We were wrong and naïve at the dawn of democracy, and perhaps we’re still wrong

So much of what has been written about the National Dialogue — by seasoned journalists in particular — brought me back to the many ways in which we have been wrong in the past.

A lot of column space has been filled and much ink has been spilled on the envisioned National Dialogue (I realise how out of date the references to “ink” and “column space” are, but there’s a sub-text to it all).
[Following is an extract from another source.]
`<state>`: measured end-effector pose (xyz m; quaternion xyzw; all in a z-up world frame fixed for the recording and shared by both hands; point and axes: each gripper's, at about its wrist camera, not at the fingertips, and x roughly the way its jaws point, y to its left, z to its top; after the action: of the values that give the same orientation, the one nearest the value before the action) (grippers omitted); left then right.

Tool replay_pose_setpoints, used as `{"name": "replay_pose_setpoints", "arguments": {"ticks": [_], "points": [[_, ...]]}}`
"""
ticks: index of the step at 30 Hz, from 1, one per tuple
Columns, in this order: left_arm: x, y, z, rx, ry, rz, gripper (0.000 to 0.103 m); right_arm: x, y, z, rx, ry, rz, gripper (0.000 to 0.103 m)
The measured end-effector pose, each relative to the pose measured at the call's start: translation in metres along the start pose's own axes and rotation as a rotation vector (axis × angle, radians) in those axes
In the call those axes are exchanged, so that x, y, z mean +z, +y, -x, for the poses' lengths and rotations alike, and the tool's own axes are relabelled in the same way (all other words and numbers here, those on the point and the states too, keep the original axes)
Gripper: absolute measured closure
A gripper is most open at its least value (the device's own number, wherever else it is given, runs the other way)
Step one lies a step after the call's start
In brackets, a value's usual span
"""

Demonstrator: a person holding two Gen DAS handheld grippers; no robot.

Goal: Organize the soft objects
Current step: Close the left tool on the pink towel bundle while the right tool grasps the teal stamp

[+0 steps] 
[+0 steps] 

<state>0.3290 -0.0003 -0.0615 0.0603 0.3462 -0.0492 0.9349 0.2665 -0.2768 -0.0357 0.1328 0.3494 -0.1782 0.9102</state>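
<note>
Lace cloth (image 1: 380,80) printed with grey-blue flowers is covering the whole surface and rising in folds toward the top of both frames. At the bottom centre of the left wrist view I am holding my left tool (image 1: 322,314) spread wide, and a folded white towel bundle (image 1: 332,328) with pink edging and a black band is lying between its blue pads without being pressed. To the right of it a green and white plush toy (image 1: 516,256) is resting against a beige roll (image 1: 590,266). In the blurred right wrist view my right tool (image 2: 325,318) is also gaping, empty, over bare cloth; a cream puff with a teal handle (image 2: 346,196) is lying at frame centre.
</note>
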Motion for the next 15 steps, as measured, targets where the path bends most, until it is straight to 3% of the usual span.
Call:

Anyway, almost everything that has been written about the National Dialogue has been either completely negative or outright condemnatory, sceptical and distrustful.

So much of what has been written — by seasoned journalists in particular — brought me back to the many ways in which we have been wrong, how naïve we have been in the past, or how our predictions and prognostications and speculation have been plain wrong.

I am at the front of the queue of confessions.

With regards to predictions, it’s difficult, sometimes, to work out whether any commentary or analysis is based on the writer’s wishes or personal expectations, or whether it is based on facts or a blend of fact and fiction and the lessons of history.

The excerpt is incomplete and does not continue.